--- ABOUT THIS EXERCISE ---
A full, exact copy of the listing is needed, with images omitted.

Segment Start: DATASET EXCERPT

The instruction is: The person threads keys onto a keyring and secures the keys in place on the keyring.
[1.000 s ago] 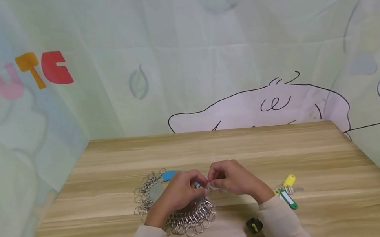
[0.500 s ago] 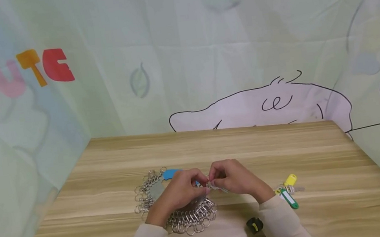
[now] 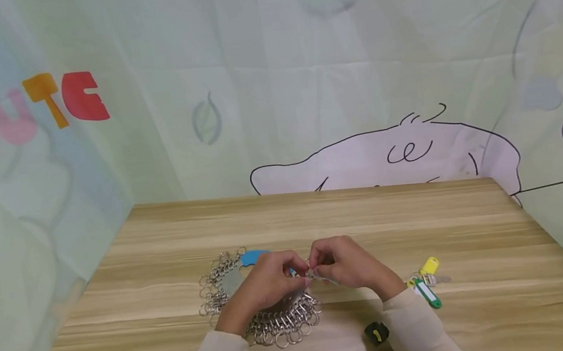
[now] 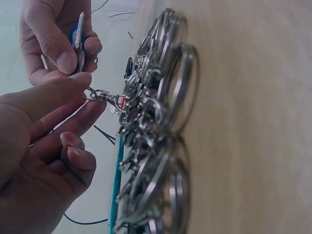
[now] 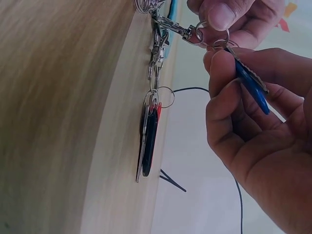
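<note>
My left hand pinches a split ring between thumb and fingertips. That ring joins a silver swivel clasp on the rim of a grey-and-blue plate. Facing it, my right hand pinches a key with a blue key tag. In the right wrist view the key's small ring meets the split ring at the fingertips; whether they are linked I cannot tell. Many clasps with rings fringe the plate, which the left forearm partly covers.
On the wooden table, to the right, lie keys with a yellow tag and a green tag. Beside the plate, another key with black and red tags hangs from a clasp. Printed cloth walls the table.
Both hands stay at nearly the same place, fingertips together over the rings. Only a slight shift of the head view shows.
</note>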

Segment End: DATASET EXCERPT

--- SOLUTION TO THE PROBLEM ---
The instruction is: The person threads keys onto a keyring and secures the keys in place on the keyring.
[1.000 s ago] 
[0.500 s ago] 
[now] 
[now] 
[now] 
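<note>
My left hand pinches a split ring between thumb and fingertips. That ring joins a silver swivel clasp on the rim of a grey-and-blue plate. Facing it, my right hand pinches a key with a blue key tag. In the right wrist view the key's small ring meets the split ring at the fingertips; whether they are linked I cannot tell. Many clasps with rings fringe the plate, which the left forearm partly covers.
On the wooden table, to the right, lie keys with a yellow tag and a green tag. Beside the plate, another key with black and red tags hangs from a clasp. Printed cloth walls the table.
Both hands stay at nearly the same place, fingertips together over the rings. Only a slight shift of the head view shows.
</note>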

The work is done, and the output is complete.